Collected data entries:
--*--

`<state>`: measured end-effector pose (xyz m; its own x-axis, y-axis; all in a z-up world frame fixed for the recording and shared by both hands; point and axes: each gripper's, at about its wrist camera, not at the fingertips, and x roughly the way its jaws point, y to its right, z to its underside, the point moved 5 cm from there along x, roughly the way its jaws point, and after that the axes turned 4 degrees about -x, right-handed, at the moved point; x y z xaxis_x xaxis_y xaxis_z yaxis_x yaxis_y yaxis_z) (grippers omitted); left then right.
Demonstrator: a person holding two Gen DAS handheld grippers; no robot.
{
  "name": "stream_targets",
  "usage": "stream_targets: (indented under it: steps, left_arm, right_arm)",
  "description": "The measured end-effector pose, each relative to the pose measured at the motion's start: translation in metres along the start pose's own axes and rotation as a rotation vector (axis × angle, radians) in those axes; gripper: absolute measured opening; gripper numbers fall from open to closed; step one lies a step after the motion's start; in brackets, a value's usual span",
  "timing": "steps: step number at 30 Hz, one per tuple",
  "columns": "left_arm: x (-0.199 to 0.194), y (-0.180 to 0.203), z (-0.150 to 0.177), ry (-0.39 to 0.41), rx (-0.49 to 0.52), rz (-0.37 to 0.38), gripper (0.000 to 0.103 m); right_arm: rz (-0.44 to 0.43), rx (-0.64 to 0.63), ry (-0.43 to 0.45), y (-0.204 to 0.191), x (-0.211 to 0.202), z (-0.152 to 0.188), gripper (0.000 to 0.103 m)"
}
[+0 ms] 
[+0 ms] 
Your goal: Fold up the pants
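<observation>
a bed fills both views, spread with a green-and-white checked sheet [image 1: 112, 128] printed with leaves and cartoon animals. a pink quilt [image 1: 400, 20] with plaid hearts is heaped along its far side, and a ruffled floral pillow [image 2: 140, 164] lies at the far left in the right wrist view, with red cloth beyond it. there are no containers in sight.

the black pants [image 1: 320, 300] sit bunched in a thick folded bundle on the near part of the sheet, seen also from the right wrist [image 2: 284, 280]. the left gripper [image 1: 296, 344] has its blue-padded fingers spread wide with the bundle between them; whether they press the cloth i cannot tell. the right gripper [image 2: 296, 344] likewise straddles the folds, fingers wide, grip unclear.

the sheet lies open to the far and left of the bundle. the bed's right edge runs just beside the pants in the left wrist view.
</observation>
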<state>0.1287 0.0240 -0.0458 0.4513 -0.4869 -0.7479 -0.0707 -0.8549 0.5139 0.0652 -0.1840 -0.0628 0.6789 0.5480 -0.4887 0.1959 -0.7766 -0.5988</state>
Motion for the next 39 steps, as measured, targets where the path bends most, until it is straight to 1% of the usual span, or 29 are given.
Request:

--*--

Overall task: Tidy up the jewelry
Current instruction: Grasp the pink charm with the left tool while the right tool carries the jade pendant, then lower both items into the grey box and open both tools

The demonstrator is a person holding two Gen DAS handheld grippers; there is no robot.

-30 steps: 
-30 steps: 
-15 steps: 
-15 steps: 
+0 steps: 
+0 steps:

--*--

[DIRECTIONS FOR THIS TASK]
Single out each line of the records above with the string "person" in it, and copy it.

[ANSWER BOX]
Demonstrator: a person holding two Gen DAS handheld grippers; no robot.
The demonstrator is a person holding two Gen DAS handheld grippers; there is no robot.

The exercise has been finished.